#### WHAT YOU ARE ASKED TO DO
Starting at the line that contains "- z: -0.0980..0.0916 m" and ending at the line that contains "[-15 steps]", the lines below are to be given again exactly, with nothing added.

** Opening DATA FOR ANALYSIS block **

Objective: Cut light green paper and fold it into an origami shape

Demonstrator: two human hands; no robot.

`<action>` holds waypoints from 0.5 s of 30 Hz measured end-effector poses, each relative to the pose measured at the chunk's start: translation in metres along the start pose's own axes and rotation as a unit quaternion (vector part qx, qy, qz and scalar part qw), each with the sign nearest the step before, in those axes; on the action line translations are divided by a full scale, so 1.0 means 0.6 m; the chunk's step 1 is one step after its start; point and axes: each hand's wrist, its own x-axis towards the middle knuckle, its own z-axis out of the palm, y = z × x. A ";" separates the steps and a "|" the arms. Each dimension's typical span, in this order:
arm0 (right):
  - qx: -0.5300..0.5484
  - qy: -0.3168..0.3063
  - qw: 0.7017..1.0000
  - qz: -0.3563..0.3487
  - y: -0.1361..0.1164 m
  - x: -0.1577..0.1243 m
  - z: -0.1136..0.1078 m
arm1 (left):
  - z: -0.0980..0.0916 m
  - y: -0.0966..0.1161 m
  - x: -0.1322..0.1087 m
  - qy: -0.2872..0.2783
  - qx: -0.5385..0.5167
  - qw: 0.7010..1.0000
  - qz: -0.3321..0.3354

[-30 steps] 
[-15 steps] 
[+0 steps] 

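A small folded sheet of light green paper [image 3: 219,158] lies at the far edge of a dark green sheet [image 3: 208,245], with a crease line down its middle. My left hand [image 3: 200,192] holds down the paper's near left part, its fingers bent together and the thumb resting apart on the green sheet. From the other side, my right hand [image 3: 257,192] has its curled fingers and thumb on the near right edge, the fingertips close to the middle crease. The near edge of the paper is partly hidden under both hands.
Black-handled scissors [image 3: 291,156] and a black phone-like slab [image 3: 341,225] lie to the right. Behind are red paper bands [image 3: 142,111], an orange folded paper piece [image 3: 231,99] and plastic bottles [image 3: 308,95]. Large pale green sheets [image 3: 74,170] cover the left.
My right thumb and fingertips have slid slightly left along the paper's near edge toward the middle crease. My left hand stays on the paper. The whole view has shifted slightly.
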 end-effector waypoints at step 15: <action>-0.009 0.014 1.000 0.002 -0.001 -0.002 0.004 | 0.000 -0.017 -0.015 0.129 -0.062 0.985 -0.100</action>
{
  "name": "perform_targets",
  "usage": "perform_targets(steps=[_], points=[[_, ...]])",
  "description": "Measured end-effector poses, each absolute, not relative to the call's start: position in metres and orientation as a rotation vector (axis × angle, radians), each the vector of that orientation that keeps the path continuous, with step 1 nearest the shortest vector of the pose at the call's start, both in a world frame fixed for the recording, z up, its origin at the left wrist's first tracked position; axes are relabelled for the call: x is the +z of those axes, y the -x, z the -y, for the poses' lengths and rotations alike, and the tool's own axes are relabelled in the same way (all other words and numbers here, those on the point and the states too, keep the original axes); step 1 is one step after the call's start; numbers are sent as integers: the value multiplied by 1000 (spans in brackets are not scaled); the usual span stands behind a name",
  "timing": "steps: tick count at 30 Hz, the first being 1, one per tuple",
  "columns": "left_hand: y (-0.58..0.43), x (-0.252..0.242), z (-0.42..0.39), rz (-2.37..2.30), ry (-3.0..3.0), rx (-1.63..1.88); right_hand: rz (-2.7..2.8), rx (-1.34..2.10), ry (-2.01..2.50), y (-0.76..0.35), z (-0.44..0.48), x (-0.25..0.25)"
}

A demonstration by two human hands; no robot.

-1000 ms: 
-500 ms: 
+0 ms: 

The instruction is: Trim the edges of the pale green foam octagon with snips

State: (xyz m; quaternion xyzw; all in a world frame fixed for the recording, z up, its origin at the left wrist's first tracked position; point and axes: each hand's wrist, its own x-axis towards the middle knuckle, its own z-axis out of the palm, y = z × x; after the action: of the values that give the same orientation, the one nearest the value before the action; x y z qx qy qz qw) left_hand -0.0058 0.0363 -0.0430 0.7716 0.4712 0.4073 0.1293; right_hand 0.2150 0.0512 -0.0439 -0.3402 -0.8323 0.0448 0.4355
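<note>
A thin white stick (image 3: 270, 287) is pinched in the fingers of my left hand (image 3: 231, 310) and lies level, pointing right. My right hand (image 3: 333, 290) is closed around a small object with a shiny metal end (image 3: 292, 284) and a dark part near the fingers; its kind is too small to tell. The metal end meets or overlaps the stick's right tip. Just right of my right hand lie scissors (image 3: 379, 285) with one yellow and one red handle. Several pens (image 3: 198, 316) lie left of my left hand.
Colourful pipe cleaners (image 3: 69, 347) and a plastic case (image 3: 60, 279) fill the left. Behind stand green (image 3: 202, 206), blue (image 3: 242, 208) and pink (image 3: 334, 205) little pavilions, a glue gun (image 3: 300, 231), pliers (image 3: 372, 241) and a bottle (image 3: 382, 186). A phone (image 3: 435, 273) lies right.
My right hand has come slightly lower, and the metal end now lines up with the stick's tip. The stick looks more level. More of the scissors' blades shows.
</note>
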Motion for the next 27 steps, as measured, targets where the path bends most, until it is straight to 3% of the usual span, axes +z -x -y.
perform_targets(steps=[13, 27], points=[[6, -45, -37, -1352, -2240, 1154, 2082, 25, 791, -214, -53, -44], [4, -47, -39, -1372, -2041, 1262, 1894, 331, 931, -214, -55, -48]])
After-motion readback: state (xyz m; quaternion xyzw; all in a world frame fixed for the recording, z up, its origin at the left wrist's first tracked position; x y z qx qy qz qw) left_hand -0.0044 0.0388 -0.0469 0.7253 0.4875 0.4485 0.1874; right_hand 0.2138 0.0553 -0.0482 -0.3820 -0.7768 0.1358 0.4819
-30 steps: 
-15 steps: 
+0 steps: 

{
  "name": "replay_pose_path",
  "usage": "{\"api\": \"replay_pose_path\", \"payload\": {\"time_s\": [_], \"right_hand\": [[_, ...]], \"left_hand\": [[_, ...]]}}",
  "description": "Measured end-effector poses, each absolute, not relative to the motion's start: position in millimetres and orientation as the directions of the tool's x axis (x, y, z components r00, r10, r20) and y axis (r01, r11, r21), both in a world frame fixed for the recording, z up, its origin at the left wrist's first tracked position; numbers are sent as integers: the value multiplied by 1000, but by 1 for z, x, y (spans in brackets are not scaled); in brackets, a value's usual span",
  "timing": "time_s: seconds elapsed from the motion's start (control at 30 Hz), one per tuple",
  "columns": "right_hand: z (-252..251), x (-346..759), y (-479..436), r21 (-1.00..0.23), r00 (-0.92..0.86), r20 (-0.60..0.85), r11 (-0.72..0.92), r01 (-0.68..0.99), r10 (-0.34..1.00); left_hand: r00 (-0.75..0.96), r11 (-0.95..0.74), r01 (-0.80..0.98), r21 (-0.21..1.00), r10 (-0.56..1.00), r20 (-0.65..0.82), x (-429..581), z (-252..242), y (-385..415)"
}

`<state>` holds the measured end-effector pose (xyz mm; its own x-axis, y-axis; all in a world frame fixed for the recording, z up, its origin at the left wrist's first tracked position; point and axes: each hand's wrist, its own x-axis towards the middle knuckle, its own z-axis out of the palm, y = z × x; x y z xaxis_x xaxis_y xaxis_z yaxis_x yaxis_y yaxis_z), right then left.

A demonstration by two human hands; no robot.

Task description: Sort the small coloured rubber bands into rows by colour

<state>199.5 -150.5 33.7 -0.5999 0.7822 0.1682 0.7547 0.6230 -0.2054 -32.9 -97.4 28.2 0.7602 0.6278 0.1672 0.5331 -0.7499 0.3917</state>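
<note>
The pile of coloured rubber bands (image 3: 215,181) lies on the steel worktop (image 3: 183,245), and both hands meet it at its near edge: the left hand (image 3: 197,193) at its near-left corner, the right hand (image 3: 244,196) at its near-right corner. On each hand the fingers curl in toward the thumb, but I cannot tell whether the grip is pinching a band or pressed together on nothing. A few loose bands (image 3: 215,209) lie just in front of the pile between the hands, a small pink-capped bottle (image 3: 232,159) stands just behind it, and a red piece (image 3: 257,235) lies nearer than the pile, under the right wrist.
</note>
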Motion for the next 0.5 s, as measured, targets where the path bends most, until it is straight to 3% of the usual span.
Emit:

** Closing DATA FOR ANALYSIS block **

#### ANSWER BELOW
  - z: -0.0980..0.0916 m
  - y: -0.0966..0.1161 m
  - x: -0.1322..0.1087 m
  - qy: -0.2872..0.2783
  - qx: -0.5385..0.5167
  - qw: 0.7010..1.0000
  - qz: -0.3321..0.3354

[-30 steps] 
[-15 steps] 

There is nothing further to add to the answer.